While we know that you have to be 18 years of age in order to sign up to most social media sites, we also know that kids are smart. So, its suffice to say that most students are on social media in one form or another. But should social media for students be curbed in a big way?
Many studious folk are saying that students, whether they are school-going age or in tertiary education, shouldn’t be on social media at all. They are claiming that it’s a disturbance of gravitational impact. Students should be focused on their studies and not on what is going on around them in a social capacity. They too think that social media for students is the biggest culprit when it comes to cyberbullying episodes.
While this isn’t necessarily our viewpoint, we would be interested in knowing what other students, parents and educators think of this notion.
WHAT IS THE WORLD SAYING?
An article from New Zealand revealed that an Auckland school urged parents to keep their kids off social media for the entire 2 years they were enrolled. While they are at liberty to control whether students access social media platforms whilst on school grounds, using school Wi-Fi, should they have a say as to what happens at home?
We understand the school’s concerns, which mostly revolve around what the students are focusing on (i.e. studies or social life) and eliminating as much of cyber bullying as they can. After all, if a child isn’t online they cannot be cyber bullied. And, we all know that cyber-attacks are less controllable than real life ones.
Many of the schools who commented were not happy with the high expenses forked out to handle the social cases put forward. Generally, the cyber bullying involves students at the same school, and generally the school is asked to get involved at some point or another. They are of the mind that money can be better spent elsewhere. It is not that they do not want to get involved, and they very much are concerned by the online battering that occurs, its mostly that they feel it could be greatly curbed if the students didn’t have online access.
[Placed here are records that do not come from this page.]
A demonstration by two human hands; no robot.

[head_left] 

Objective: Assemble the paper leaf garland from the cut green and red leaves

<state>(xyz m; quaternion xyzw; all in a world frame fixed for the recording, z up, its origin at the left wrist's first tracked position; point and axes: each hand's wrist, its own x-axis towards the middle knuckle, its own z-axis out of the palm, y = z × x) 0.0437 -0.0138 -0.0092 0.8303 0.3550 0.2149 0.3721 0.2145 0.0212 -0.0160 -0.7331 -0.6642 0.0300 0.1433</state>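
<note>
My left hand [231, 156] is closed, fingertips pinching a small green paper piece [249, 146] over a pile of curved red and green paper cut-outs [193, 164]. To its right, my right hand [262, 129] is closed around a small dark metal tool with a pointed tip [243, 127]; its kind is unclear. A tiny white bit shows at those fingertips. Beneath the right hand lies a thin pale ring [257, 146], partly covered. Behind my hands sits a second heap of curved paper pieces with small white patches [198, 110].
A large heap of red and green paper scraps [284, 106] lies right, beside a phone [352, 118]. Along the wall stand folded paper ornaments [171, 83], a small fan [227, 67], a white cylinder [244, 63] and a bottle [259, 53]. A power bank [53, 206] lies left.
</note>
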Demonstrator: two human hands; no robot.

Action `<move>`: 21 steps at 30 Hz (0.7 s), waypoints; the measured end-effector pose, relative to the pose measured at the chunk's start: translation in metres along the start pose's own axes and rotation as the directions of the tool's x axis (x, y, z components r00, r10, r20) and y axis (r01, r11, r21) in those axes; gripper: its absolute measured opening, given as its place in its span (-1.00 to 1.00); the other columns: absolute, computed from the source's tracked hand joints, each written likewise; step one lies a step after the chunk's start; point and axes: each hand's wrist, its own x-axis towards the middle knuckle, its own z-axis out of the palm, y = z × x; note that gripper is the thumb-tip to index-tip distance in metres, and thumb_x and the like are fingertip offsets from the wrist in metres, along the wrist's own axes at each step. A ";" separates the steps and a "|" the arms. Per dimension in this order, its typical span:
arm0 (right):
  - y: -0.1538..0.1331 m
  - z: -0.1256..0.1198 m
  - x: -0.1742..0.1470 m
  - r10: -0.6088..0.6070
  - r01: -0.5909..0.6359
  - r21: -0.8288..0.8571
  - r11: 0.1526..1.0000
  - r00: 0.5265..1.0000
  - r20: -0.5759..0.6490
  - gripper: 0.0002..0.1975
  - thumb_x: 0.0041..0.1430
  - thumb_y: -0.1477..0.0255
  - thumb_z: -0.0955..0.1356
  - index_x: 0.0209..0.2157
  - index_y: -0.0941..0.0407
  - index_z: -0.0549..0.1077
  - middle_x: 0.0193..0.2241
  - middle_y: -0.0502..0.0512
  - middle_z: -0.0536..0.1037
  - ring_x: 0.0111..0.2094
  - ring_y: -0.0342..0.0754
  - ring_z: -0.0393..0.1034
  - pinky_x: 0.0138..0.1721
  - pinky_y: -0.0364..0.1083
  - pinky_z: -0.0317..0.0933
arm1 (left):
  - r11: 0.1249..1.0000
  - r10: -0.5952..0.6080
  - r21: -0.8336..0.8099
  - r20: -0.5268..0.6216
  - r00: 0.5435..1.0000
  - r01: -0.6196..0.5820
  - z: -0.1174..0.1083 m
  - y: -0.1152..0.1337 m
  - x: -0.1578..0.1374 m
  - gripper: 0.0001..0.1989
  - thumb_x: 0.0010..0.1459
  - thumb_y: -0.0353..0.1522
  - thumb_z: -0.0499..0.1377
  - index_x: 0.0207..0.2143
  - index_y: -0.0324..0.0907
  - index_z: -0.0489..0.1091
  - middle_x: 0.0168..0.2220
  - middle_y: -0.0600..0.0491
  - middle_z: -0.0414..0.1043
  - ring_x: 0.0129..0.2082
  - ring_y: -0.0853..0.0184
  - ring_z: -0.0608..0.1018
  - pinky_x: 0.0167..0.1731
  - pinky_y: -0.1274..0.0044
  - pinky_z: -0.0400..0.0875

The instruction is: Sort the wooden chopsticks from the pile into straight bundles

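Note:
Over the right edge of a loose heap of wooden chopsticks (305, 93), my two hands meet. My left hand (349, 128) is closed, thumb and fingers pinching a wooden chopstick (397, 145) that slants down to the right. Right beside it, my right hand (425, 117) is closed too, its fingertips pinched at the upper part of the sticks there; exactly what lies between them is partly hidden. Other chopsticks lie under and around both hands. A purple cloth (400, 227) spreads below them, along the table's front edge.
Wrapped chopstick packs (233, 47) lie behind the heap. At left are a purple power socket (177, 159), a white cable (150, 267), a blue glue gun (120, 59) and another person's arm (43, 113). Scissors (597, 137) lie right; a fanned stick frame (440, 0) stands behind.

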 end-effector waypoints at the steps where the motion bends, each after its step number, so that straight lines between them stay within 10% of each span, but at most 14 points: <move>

There is a reason why Facebook has an age restriction on the download of their app. But, this doesn’t help the students that are over 18 and at college or university. Should there be super strict restrictions put in place, we know that these “adults” will be the first to get onboard. And, in any case, most under-agers will lie about their age when signing up.
In addition, Facebook is launching a kids Facebook app or at least a platform for kids to chat to one another. Many are up in arms over it.
SO, WHAT CAN BE DONE, OR SHOULD ANYTHING BE DONE AT ALL?
At the end of the day, the onus lies with the parents and guardians. It is up to them to place restrictions on the under-agers or even over 18-year-old students, they look after.
They have to buy into the idea that social media platforms are bad for young folk. They would have to see what actually goes on during a cyber bullying war. They would need to ascertain whether their child or young adult would be susceptible to such attacks.
LET’S EDUCATE THEM
Should it rather land up being an education process rather than an instruction? We all know how young people react to being told what to do and what they cannot do. They will find a way. So, lets educate them on the dangers. Let’s give them all the intel – the good, the bad and the ugly.
With those under 18’ers, we can set up parental control apps, ESET is a great option, so check it out. For the over 18’s, and in addition for the young ones, let us sit them down and make sure we are all on the same page.
Social media has its place and there are merits to being online, even for the younglings, so we believe education is best in answering whether social media for students should be curbed or not.